[WORK INSTRUCTION] Return all the lines below in which the string "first" appears.

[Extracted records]
────────────────────

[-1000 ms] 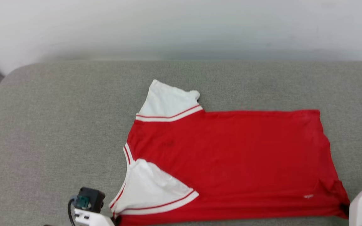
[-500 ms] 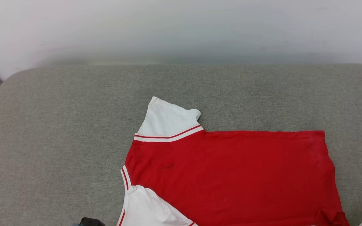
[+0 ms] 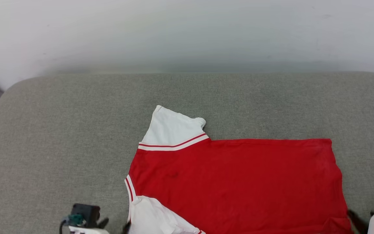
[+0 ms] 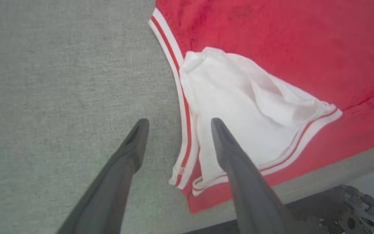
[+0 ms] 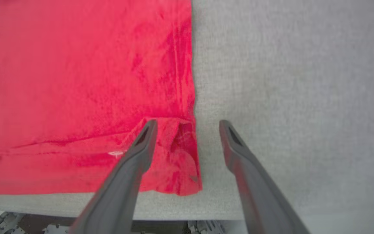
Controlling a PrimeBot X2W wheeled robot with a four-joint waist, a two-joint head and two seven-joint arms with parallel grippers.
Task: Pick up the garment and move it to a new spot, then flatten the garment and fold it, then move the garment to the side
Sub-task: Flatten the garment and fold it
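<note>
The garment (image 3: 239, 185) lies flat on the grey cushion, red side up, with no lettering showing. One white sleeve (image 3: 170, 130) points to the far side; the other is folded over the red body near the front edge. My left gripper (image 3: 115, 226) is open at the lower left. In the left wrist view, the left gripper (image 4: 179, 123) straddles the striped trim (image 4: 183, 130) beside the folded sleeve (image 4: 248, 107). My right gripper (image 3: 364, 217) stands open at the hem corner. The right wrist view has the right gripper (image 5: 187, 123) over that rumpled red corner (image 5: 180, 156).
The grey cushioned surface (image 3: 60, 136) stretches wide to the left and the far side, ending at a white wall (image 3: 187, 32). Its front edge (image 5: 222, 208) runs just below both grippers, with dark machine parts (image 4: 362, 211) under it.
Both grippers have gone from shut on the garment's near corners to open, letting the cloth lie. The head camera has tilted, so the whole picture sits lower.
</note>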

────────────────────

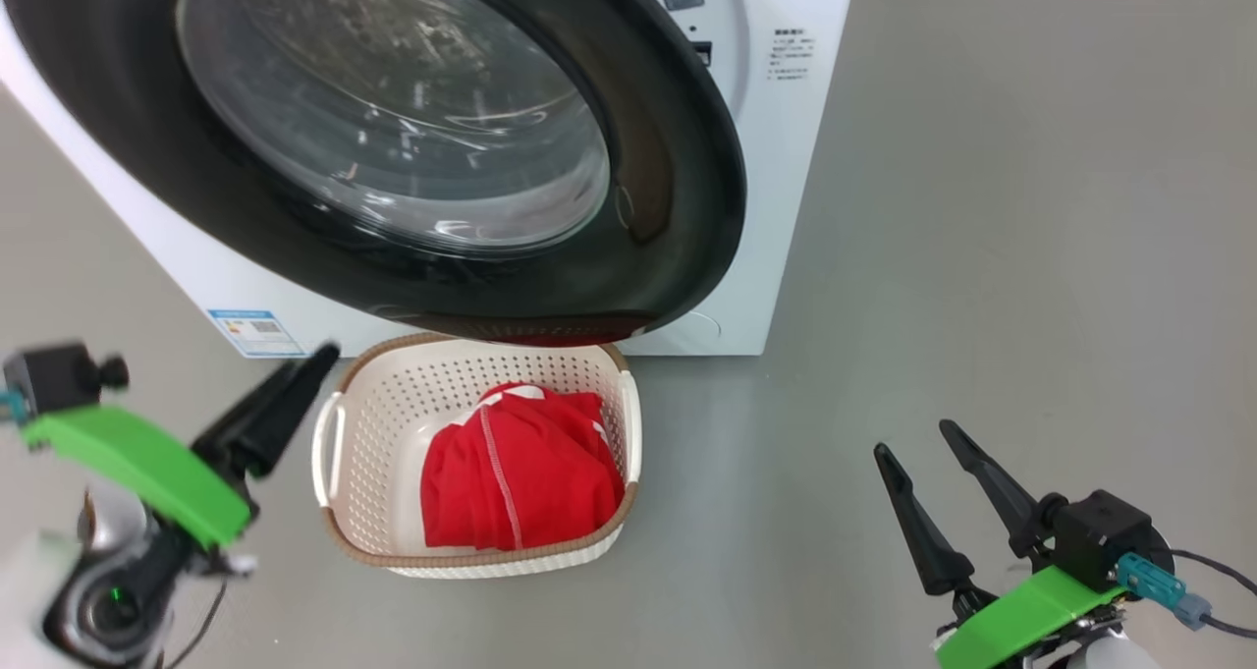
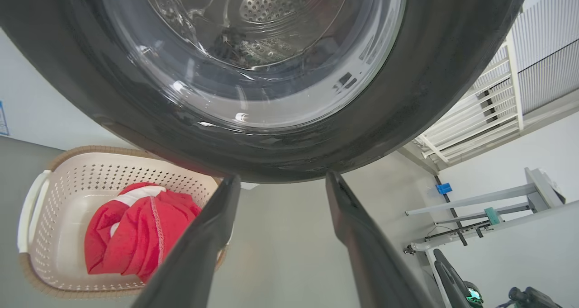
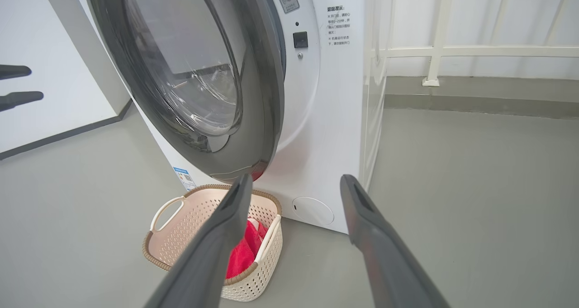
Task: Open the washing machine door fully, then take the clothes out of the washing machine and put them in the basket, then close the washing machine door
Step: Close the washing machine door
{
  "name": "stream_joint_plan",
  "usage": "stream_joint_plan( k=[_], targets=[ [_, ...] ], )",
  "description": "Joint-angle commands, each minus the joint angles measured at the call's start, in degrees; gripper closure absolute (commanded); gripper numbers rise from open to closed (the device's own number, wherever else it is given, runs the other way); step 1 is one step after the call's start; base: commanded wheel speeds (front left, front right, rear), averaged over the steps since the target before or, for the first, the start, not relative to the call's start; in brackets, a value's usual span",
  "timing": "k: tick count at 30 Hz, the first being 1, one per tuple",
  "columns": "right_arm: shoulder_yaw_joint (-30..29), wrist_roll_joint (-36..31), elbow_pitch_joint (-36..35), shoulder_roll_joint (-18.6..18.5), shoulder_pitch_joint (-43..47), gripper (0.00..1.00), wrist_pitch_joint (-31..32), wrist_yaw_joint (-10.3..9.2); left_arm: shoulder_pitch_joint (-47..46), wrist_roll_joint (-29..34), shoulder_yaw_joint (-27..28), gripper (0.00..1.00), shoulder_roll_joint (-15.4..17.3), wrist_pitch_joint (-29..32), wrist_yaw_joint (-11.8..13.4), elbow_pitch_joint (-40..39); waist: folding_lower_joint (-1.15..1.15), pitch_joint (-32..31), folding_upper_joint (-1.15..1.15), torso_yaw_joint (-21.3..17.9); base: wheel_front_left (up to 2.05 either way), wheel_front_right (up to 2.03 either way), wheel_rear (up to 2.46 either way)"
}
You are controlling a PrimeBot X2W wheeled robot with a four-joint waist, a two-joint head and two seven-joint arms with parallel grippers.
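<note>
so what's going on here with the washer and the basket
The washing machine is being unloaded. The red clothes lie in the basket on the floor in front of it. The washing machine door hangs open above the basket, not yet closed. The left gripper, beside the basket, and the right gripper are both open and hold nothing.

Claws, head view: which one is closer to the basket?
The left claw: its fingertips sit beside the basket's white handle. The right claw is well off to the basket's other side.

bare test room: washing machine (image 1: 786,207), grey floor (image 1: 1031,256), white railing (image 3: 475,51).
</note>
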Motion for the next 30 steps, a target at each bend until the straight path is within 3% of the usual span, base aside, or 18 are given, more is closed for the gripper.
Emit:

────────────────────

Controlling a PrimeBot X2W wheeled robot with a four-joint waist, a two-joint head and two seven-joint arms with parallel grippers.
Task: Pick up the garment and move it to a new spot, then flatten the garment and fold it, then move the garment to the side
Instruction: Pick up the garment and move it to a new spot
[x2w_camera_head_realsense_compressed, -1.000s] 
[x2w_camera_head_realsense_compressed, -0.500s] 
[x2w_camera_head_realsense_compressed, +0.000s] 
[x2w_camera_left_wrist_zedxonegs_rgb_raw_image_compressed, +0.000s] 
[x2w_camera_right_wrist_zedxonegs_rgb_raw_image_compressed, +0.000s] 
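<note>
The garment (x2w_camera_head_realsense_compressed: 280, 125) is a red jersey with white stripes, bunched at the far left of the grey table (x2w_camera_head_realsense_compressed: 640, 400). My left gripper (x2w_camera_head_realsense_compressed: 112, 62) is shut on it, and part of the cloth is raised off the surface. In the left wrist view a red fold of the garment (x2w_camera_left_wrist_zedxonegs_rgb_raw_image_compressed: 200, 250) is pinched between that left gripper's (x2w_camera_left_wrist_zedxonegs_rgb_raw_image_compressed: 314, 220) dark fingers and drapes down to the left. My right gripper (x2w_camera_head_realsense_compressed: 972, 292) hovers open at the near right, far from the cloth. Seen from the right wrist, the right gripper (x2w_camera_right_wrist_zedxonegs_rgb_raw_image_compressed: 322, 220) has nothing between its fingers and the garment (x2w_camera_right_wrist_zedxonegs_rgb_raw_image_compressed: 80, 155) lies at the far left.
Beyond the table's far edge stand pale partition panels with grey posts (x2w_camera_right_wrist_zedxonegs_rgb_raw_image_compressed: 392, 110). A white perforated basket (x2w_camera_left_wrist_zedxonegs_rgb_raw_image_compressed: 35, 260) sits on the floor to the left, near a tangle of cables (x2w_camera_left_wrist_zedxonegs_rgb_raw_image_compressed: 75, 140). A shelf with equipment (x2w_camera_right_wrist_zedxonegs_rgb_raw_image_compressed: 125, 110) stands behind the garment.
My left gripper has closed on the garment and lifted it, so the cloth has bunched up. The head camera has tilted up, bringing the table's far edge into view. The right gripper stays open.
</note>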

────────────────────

[RESPONSE FOR THIS EXERCISE]
  "description": "Joint-angle commands, each minus the joint angles measured at the call's start, in degrees; gripper closure absolute (commanded); gripper numbers rise from open to closed (the device's own number, wherever else it is given, runs the other way); step 1 is one step after the call's start; base: commanded wheel speeds (front left, front right, rear), averaged over the steps since the target before or, for the first, the start, not relative to the call's start; in brackets, a value's usual span",
  "timing": "k: tick count at 30 Hz, the first being 1, one per tuple",

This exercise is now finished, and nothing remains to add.